E tudo isto é apresentado, como atrás dissemos, com um humor que revela uma postura aristocrática perante a vida (e o que possa ser, e o que é, a Literatura), postura essa adversa àquela grosseria já renegada por Fernando Pessoa/Barão de Teive, ao afirmar que: “Todos os indivíduos grosseiros têm necessidade da nota sexual; é ela, até, que os distingue. Não podem contar anedotas fora da sexualidade; não sabem ter espírito fora da sexualidade. Vêem em todos os pares uma razão sexual de serem pares.” (A Educação do Estóico, Lisboa, Assírio & Alvim, 1999).

Por fim, uma merecidíssima referência aos quatro intermezzi poéticos, a que aludimos anteriormente e que, não obstante o contexto e os propósitos dele decorrentes, nos parecem, quer pelo seu sentido, quer pela sua disciplina formal, quer, ainda, pela sua coerência, em muito superiores à maioria da produção poética de autores portugueses surgidos em livro na última década.

Essa coerência leva, aliás, a que, embora se espraiem, no livro, por quatro momentos espaçados, os apresentemos aqui como uma unidade, que, sem dúvida, constituem. Vejamos:

“Quando os pássaros calçarem tamancos/ E pelo ar voarem búfalos,/ As rosas e os lírios derem bróculos,/ E as rãs tocarem flauta,/ O Dia de Finados passar sem lamentos,/ Escura for a neve e brancas as trufas,/ E os ricos colherem chicória, /Só então te esquecerei.// Quando os mudos narrarem fábulas/ E os alemães deixarem de beber,/ Os ratos caçarem gatos/ E os cães fugirem das lebres,/ Quando no céu se armarem mesas,/ Amargo for o açúcar e doce a pimenta,/ As árvores cobrirem o mar e a água engolir as/ montanhas,/ Só então cessarão as minhas mágoas.// Quando os grilos praticarem esgrima/ E sobre cordas dançarem asnos,/ Os caçadores virarem macacos/ E das cebolas brotarem videiras,/ Quando a lua iluminar o dia,/ O gelo envolver o relâmpago/ E os dias de Agosto forem mais do que frios,/ Só então secarão as lágrimas nos meus olhos.// Quando as cabras entoarem canções/ E a Páscoa calhar no Carnaval,/ Quando os charlatães estudarem Física/ E à sobremesa se comerem cinzas,/ Quando os cães deixarem de ter testículos/ E os campos passarem a ser ruelas,/ Só então, rosto cruel,/ Este alquebrado coração será feliz.”
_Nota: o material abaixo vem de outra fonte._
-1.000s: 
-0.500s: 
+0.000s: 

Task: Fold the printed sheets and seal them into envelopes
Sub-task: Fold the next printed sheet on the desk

Uma nota final para a desconcertante onomástica de que Rui Manuel Amaral faz uso ao longo de todo o livro: Fabrice Borel, Lazaros Leumorfis, Dietrich Dahl, Zurbin Raimondi, Skila Krivonóssovitch, Gugur Buxtorfius, Troysler Heusinkveld, Caroline Blasius, Gildrig Glumdalclitch, Christian Zender, Markus Grob, Vivienne Bugowski, Christoph Robbé, Zavalo Zabehlice, e Cláudio Sokhiev, e isto para citar, apenas, quinze das primeiras personagens da obra. Maslav Daslov, esse, tem, inclusivamente, direito a nota de rodapé, uma das muitas, e engraçadíssimas, que pontuam o livro: “Há no conjunto formado por este nome e apelido um efeito pouco eufónico produzido pela repetição do grupo fonético [az] e pela semelhança entre os grupos fonéticos [lav] e [lov], que o torna um tanto ou quanto desagradável. Infelizmente, não há nada que se possa fazer.”, p. 71.

Miguel Martins, Revista Colóquio/Letras, n.º 178, Setembro de 2011.